Químicamente hablando, un ácido es una sustancia que libera con facilidad protones, el núcleo del átomo más ligero y abundante del universo, el hidrógeno. (Pequeña nota previa: como todos recordaremos de nuestros tiempos de escuela, el átomo está compuesto por un núcleo -que posee carga positiva- y una nube de electrones -con carga negativa- orbitando alrededor. Y el núcleo, a su vez, se compone de otras dos partículas más pequeñas, los protones, que son los que llevan la carga positiva, y los neutrones, que no tienen carga y actúan como pegamento para que los protones no se repelan y se vayan cada uno a vivir su vida. Una nota para los puristas: ya sé que esta visión que he dado del interior atómico como un sistema solar en miniatura no es del todo correcta, pero aquellos que sepan convendrán conmigo en que si empezamos a hablar de orbitales de probabilidad la cosa acabará asustando...).
Decía, tras esta pequeña digresión técnica, que los ácidos se caracterizan por liberar núcleos de hidrógeno, esto es, un simple y solitario protón. El agua, por ejemplo, es un ácido débil (como lo es el ácido acético, que si está diluido lo llamamos vinagre) y las células de todos los seres vivos sobre este planeta están diseñadas para vivir en una bañera permanente.

Ahora bien, cuando se encuentran en un medio que contiene un ácido fuerte, se inundan con más protones de los que pueden manejar. Es algo así como cuando a uno de esos jugadores compulsivos de Las Vegas recibe el premio gordo en la tragaperras y sale más monedas de las que caben en sus manos. Pero mientras que a nuestro afortunado amigo la sonrisa de la cara no se le borra aunque se le caigan al suelo algunas monedas, en el interior de la célula la superabundancia de protones paraliza la maquinaria celular. Es por esto que los ácidos se han usado siempre para preservar alimentos: mantienen a raya a los microbios.
La química del marinado
Pues bien, en estas condiciones ácidas reaccionan con el agua unas moléculas peculiares y muy olorosas pertenecientes al grupo de los aldehídos, que acentúan el olor a pescado producto de la trimetilamina o TMA (una sustancia que también está asociada, curiosamente, al mal aliento y a las infecciones vaginales bacterianas.

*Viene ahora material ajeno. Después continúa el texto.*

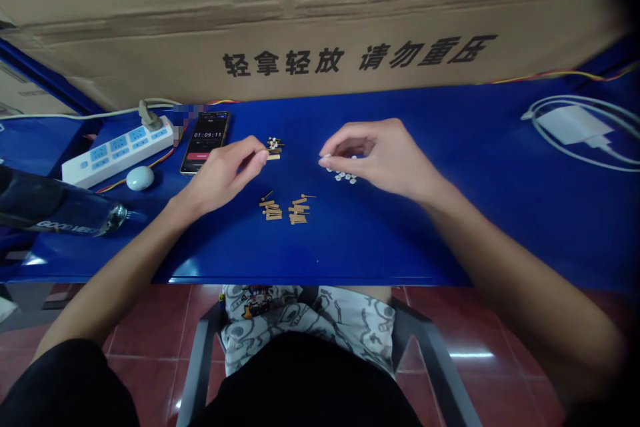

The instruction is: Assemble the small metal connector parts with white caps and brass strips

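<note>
My left hand (223, 172) is closed in a pinch, thumb against forefinger, at the edge of a small pile of brass-coloured pieces with white tips (274, 144). What sits between those fingertips is too small to make out. On the other side, my right hand (377, 157) pinches what looks like a small white piece (327, 157). Under and beside its fingers lie several more small white pieces (346, 177), partly covered by the hand. Nearer to me are two little groups of brass-coloured strips and pins, a left group (271, 210) and a right group (299, 211).
Left on the blue table (350, 247) are a phone (204, 143) showing a timer, a white power strip (117, 150), a pale rounded object (140, 178) and a dark bottle (60, 207). A white charger with cable (575, 127) lies right. A cardboard box (165, 47) stands behind.
</note>
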A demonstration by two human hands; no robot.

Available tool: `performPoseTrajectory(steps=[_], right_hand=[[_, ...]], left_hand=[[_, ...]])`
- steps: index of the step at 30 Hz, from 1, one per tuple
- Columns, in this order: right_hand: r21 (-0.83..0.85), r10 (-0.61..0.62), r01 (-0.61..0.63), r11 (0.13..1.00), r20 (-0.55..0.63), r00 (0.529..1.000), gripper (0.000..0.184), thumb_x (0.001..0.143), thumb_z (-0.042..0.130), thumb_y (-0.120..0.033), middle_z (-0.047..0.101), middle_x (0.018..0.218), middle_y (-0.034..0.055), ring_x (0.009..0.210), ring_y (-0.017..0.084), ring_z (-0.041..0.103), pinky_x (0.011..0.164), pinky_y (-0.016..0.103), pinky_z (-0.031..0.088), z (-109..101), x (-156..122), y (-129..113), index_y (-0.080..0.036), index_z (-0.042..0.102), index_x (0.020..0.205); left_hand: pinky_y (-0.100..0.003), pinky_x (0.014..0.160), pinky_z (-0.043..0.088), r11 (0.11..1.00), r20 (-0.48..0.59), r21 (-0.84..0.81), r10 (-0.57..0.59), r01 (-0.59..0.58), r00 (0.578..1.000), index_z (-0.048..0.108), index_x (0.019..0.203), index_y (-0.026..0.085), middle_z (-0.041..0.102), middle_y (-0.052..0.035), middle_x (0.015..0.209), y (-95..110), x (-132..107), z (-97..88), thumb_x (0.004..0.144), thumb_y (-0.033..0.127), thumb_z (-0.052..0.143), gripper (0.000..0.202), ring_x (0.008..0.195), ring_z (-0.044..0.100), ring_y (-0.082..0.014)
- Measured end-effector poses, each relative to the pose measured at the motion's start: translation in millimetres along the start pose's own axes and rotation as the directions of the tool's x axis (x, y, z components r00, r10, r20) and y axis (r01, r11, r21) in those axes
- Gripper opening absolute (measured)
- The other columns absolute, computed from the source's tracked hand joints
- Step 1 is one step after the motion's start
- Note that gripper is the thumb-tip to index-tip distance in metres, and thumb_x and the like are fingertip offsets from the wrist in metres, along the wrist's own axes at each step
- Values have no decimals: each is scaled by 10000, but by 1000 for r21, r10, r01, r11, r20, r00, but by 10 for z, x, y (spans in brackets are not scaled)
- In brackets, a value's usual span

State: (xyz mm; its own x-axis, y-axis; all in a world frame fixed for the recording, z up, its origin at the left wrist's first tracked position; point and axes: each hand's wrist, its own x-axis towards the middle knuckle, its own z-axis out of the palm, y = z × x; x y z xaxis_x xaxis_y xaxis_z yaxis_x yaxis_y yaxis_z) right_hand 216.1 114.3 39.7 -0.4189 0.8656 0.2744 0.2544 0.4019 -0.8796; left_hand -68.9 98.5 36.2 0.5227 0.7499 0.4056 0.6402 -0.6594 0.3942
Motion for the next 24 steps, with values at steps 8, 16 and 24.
performPoseTrajectory(steps=[8, 16, 24], right_hand=[[-425, -106, 209, 881, 253, 962, 99, 844, 721, -275, 719, 812, 19, 648, 152, 607, 613, 315, 443, -266, 26, 264, -276, 813, 880], [-509, -68, 254, 823, 355, 933, 234, 851, 639, -209, 715, 912, 31, 712, 160, 617, 678, 320, 456, -299, 0, 245, -261, 810, 1001], [-589, 33, 247, 770, 423, 905, 242, 930, 586, -296, 719, 1022, 52, 830, 191, 658, 760, 330, 480, -336, -6, 131, -242, 772, 1075]], left_hand=[[-269, 637, 420, 986, 410, 132, 35, -97, 912, 616, 858, 196, 665, -28, 830, -163, -9, -82, 1048, 355, 434, 307, 709, 618, -157], [-310, 722, 459, 948, 453, 200, 135, -248, 881, 628, 794, 207, 600, -30, 770, -175, -13, -110, 996, 353, 477, 292, 762, 576, -193], [-319, 743, 458, 949, 409, 258, 60, -178, 911, 651, 825, 184, 613, -36, 766, -94, 13, -141, 1055, 412, 412, 403, 760, 592, -191]])
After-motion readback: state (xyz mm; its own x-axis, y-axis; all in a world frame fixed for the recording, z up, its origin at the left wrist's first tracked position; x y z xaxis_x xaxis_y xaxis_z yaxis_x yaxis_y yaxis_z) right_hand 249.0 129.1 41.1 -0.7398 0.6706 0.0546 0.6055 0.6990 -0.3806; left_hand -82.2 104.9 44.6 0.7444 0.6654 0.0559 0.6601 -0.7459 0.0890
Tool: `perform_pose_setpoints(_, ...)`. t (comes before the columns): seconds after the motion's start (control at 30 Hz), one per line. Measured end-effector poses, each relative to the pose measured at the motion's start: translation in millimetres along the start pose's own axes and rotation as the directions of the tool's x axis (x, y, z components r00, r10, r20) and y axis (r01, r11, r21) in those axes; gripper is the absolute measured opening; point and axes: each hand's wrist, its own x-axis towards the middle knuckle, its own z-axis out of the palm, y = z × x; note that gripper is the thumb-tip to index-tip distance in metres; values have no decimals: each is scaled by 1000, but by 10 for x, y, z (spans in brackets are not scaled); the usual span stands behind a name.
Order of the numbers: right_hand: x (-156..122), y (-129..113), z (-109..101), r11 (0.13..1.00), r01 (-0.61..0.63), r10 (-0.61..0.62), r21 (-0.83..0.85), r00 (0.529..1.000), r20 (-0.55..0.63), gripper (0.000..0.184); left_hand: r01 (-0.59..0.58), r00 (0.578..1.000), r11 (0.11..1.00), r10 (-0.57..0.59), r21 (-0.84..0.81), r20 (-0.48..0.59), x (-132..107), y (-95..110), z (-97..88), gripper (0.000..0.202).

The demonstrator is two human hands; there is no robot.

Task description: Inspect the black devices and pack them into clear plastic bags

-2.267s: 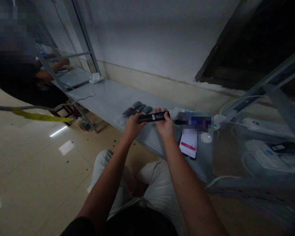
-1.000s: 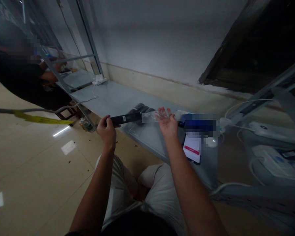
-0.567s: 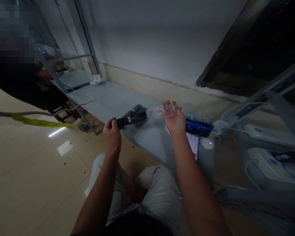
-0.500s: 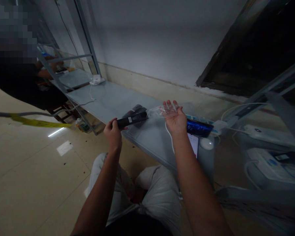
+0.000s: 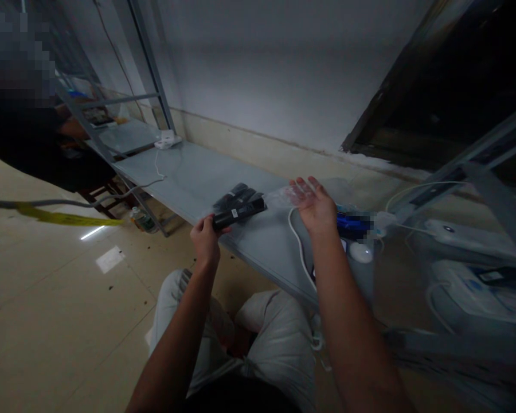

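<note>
My left hand (image 5: 205, 240) is closed around the near end of a long, slim black object (image 5: 241, 213) with a small white label; its exact kind is unclear. The far end points right, toward a clear plastic bag (image 5: 279, 198). My right hand (image 5: 315, 206) is palm up with its fingers stretched out and apart, the bag lying against the fingers. Whether the fingers are inside the bag I cannot tell. Just behind the held object, several similar black pieces in clear wrapping (image 5: 236, 195) lie on the grey table (image 5: 198, 172).
Beside my right forearm are a blue-lit phone (image 5: 352, 225), a round white object (image 5: 360, 252) and a white cable (image 5: 301, 246). White power strips (image 5: 473, 238) are at the right. A white device (image 5: 167, 139) stands further left. Another person (image 5: 30, 143) sits at far left, beyond a metal frame (image 5: 86, 126).
My left hand has moved slightly right and forward with the black object, bringing its end nearer the bag. My right hand has shifted slightly right, still spread.
</note>
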Motion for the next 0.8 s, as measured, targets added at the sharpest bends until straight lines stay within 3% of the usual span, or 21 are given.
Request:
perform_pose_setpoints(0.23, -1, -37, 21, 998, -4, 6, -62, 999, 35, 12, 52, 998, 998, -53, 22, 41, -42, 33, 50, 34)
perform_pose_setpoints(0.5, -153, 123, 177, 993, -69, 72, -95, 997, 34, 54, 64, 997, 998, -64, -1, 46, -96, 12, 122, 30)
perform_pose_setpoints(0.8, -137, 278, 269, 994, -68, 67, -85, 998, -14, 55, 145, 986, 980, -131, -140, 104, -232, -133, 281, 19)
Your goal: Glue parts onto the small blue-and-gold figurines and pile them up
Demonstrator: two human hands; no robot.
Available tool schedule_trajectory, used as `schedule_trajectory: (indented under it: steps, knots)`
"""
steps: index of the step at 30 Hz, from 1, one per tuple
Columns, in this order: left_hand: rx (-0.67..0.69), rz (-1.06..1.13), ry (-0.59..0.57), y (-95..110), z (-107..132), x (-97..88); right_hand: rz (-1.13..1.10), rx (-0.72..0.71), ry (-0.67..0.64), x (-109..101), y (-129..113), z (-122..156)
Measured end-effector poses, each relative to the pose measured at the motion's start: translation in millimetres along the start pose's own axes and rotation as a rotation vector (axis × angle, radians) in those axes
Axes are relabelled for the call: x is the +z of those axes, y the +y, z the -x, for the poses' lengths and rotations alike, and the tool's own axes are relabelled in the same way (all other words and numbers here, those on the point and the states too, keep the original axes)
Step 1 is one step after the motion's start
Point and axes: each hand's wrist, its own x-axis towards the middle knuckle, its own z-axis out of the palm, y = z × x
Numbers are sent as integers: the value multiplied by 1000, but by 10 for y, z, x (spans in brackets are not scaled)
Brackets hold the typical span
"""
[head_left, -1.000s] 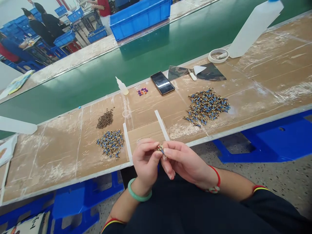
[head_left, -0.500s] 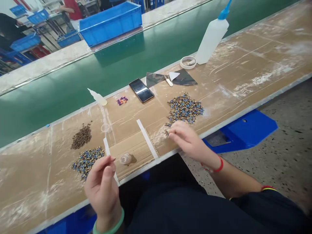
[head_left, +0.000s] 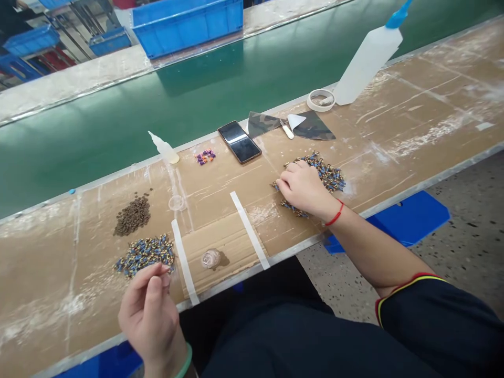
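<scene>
My right hand rests on the right pile of small blue-and-gold pieces, its fingers curled together over them. Whatever lies between those fingertips is hidden. Lower left, my left hand is raised with thumb and fingers pinched; what it may hold is too small to name. Just beyond it lies a second pile of blue-and-gold pieces. Between the hands, a small clear round container sits on a corrugated cardboard piece taped down with white strips.
Brown pellets lie at left, near a clear disc. Along the back are a small dropper bottle, purple-orange bits, a phone, camouflage sheets, a tape roll and a large white bottle. Beyond runs a green belt.
My right hand has moved up and away from me, from the near edge of the right pile onto it. The left hand stays pinched, slightly lower and further left in view.
</scene>
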Motion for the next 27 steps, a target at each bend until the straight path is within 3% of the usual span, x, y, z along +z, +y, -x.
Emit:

Los peces poseen, en vida, una variante, el óxido de TMA, pero al morir el pez las bacterias y el propio proceso de descomposición lo convierten en TMA, responsable de ese característico y asqueroso olor a pescado podrido). Ahora bien, la TMA, al fijarse en el agua, no pasa al ambiente y el olor que se percibe es ligeramente alcohólico. Gracias a este proceso el arenque en escabeche, muy popular en los países escandinavos, se reconvierte en un plato muy delicado.

Gracias a Marco Gavio Apicio (25 a.C.-37 d.C.) –cuya obra De re coquinaria es fundamental para conocer la gastronomía romana- sabemos que el pescado se marinaba desde tiempos inmemoriales. He aquí la receta para hacer un escabeche romano: “Para hacer que el pescado frito se conserve más tiempo. En el momento en que esté frito y sea quitado de la cazuela, viértase vinagre caliente sobre él”. Nuestro término escabeche viene del árabe sikbja, que se usaba en el siglo XIII para los platos de carne y pescado con vinagre añadido al final de la preparación. Otros líquidos que también se usaban eran el vino y el zumo de uvas verdes.
Como bien sabemos, el pescado y el marisco se puede marinar ya sea crudo o tras haberlo cocinado. En el norte de Europa el arenque se prepara de esta manera: se toman tres partes de pescado se sumergen en dos partes de una mezcla que tiene un 10% de sal y un 6% de ácido acético. Se mantiene así durante una semana y a una temperatura de unos 10 grados. Ahora bien, no es la única forma de marinar pescado. Los japoneses llaman a este proceso shimesaba y tienen primero un día entero los filetes de pescado en sal y luego en vinagre otro día. Ahora bien, si freímos antes el pescado, que obviamente manda las bacterias al otro barrio (si es que existe un cielo para ellas), el marinado posterior debe ser más suave pero perdemos textura y sabor.